● **What to produce**:
Using the data below, return the stretch from the line that contains "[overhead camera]" through the line that contains "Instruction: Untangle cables", both included, exactly as it stands and nothing beyond it.

^^^^^^^^^^^^^^^^

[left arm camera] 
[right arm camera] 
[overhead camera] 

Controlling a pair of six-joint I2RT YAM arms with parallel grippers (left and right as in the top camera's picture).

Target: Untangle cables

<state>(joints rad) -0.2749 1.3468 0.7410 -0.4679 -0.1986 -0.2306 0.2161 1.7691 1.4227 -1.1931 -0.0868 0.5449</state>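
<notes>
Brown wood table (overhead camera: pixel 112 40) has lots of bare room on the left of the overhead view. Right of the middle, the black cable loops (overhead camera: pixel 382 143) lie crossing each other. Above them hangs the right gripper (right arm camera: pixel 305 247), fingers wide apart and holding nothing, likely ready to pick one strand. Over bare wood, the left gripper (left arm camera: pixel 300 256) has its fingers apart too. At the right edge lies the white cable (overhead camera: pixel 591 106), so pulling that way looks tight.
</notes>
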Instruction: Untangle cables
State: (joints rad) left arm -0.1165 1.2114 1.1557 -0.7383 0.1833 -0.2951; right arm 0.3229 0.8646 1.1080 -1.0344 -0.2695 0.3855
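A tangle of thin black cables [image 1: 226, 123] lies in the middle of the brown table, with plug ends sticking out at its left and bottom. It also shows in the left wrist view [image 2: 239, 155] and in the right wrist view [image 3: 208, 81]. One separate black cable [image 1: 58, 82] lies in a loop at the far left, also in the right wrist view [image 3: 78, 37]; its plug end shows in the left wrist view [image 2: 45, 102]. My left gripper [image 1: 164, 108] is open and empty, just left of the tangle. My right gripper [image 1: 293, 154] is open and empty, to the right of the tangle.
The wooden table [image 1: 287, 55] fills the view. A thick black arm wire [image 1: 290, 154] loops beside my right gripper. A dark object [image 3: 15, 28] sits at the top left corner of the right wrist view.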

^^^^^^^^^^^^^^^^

● **Your solution**:
[overhead camera] 

Controlling a pair of six-joint I2RT YAM arms with parallel grippers (left and right as in the top camera's picture).

Target: Untangle cables

<state>(joints rad) -0.2749 1.3468 0.7410 -0.4679 -0.1986 -0.2306 0.2161 1.7691 1.4227 -1.1931 -0.0868 0.5449</state>
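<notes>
Brown wood table (overhead camera: pixel 112 40) has lots of bare room on the left of the overhead view. Right of the middle, the black cable loops (overhead camera: pixel 382 143) lie crossing each other. Above them hangs the right gripper (right arm camera: pixel 305 247), fingers wide apart and holding nothing, likely ready to pick one strand. Over bare wood, the left gripper (left arm camera: pixel 300 256) has its fingers apart too. At the right edge lies the white cable (overhead camera: pixel 591 106), so pulling that way looks tight.
</notes>
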Instruction: Untangle cables

This output has been written out in full.